Survey evidence showed that half of all households said they did not need them to pay their bill – and it is a fair bet that more could have managed fine without them. A real issue, if the crisis worsens, will be how to target lower income working people - the real squeezed middle.
Doing enough for now is the challenge for Government, leaving scope to roll back or ramp up as events play out.
As well as households, the risk of a competitiveness shock to businesses in the months ahead needs to be on the agenda. The European Commission is loosening state aid rules and other countries – such as Germany – are stepping in to help their firms. Again, targeting is the challenge.
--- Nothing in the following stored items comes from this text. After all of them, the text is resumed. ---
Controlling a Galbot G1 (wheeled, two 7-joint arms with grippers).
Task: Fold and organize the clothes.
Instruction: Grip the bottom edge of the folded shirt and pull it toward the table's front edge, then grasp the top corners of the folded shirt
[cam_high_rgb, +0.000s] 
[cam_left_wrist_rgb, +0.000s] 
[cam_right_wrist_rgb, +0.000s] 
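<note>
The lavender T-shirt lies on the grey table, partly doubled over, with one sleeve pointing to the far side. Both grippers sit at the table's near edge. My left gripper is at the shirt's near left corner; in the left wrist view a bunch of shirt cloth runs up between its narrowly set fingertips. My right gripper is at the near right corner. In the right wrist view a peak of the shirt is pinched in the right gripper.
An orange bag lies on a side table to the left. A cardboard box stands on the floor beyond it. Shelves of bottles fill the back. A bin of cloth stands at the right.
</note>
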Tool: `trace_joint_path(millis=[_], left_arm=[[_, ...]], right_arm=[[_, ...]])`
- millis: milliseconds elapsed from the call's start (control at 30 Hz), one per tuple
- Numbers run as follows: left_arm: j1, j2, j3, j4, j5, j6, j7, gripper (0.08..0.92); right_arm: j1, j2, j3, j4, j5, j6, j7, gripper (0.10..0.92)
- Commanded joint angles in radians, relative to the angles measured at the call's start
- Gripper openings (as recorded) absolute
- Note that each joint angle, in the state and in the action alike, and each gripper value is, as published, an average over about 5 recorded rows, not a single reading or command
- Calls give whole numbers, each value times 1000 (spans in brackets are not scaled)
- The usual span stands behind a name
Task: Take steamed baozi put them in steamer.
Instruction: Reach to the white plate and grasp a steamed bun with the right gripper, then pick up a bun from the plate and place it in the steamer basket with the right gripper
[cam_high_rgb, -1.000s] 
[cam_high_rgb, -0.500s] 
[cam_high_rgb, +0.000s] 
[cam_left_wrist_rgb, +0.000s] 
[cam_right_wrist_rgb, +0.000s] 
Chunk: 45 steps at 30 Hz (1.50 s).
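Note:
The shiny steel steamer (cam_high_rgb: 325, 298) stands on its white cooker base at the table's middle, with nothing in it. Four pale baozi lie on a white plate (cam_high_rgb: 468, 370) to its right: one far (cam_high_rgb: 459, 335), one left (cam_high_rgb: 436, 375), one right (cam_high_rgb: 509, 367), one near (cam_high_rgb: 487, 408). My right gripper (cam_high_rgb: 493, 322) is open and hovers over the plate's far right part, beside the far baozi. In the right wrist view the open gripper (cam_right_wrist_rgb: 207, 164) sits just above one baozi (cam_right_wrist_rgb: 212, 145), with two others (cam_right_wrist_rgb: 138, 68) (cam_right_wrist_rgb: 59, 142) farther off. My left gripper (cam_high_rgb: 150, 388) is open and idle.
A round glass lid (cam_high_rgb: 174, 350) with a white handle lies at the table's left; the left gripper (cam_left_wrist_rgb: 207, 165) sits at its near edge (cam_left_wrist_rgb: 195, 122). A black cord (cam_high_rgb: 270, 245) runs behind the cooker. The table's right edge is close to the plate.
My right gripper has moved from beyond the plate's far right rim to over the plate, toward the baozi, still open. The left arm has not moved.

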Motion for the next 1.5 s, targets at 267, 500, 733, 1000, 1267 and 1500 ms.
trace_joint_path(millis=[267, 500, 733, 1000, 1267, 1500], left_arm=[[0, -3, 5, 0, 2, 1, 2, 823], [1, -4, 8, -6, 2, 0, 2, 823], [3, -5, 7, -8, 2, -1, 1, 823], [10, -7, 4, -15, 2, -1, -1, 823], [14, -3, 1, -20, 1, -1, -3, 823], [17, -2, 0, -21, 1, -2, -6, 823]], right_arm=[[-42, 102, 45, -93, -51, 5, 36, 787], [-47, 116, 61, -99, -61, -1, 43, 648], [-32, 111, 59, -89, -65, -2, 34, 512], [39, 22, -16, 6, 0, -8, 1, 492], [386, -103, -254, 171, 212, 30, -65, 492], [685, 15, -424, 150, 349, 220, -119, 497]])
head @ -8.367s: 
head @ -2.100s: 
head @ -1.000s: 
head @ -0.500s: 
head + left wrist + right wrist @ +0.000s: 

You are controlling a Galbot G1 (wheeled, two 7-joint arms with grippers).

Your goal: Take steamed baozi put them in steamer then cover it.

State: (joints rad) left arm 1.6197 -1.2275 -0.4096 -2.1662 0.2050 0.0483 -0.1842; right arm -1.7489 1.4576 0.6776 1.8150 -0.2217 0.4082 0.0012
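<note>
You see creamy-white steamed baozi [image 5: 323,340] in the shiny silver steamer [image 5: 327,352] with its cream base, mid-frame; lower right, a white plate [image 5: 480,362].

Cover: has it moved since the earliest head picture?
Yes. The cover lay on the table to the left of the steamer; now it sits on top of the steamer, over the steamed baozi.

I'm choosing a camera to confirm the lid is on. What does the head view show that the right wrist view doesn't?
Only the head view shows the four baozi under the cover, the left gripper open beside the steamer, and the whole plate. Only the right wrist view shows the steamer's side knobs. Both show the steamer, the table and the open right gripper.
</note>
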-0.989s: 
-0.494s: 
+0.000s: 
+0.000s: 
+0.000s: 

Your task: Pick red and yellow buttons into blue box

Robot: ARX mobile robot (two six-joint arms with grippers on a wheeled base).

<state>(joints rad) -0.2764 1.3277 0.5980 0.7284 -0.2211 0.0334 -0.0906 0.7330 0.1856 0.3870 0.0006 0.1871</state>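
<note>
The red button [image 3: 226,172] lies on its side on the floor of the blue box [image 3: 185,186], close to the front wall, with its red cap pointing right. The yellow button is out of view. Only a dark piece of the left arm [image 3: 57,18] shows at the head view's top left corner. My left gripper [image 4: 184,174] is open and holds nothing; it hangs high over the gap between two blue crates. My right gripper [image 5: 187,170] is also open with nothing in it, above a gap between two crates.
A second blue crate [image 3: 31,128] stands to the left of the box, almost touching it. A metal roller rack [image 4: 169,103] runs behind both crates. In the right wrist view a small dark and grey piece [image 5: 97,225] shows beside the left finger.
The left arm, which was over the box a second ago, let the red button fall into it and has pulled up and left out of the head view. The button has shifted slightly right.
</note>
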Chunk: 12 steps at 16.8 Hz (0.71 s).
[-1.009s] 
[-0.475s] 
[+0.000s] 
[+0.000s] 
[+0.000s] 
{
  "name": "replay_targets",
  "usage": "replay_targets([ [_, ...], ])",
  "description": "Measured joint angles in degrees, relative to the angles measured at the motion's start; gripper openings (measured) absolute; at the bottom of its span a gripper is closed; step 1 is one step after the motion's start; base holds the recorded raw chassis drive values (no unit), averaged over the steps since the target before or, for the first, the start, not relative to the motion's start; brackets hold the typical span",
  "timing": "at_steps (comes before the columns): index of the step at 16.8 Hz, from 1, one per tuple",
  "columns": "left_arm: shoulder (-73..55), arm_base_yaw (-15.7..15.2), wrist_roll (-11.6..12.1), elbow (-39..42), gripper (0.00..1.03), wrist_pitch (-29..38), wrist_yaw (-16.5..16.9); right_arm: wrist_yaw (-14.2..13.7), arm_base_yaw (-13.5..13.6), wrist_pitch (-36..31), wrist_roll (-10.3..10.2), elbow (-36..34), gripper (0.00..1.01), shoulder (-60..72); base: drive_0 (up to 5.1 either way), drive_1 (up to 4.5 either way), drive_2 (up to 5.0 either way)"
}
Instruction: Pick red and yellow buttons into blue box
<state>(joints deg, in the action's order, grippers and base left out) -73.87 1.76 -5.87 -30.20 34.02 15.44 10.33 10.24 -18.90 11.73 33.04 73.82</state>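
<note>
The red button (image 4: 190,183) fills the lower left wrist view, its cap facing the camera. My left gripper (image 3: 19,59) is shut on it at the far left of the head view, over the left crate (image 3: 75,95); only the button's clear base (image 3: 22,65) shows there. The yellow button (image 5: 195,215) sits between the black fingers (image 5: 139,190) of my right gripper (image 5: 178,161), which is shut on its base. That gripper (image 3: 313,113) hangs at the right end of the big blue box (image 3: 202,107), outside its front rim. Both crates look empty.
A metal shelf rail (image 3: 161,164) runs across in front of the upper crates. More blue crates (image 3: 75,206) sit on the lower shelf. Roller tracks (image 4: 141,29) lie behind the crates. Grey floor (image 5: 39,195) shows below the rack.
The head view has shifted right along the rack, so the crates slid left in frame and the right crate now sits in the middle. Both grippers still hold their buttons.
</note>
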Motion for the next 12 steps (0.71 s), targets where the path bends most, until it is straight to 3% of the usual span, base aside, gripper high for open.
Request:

While the State is in a good place financially, in energy terms it is exposed on a number of fronts. Costs are already high for businesses and households. And Ireland’s route to a low-carbon future – winding down the State’s reliance on volatile fossil fuels – involves long-term targets which will be missed due to offshore wind running way behind plan – and real short-term issues about energy security and the transition that lie ahead.
All this was discussed in 2022 after Russia invaded Ukraine, but while short-term supports were put in place, not a lot was done on the longer-term issues. The Government has committed cash to upgrading the energy network and is trying to speed up offshore wind development, but it will be well into the next decade before this comes on stream. Reports over the past week from the Economic & Social Research Institute and Trinity College Dublin have highlighted how far behind Ireland is in its transition to low-carbon households and transport, and how lower-income families in particular struggle.
[ Iran left the ‘gas capital of the world’ up in flames. What happens now?Opens in new window ]
An official taskforce has been due to examine vital issues, including the pass-through of wholesale costs and the charges to energy bills which come from areas other than energy prices, such as the costs allocated for network improvements. But it has yet to reach any conclusions. Plans for an offshore liquefied natural gas (LNG) storage facility to increase energy security may take years to deliver – Donald Trump wants Ireland to buy more US LNG, but the State has nowhere to put it.
All these lessons were pushed into the background after the Ukraine war spike in prices ended. Now they are back in the spotlight. Ireland has already been fooled twice. Best not to let it happen a third time.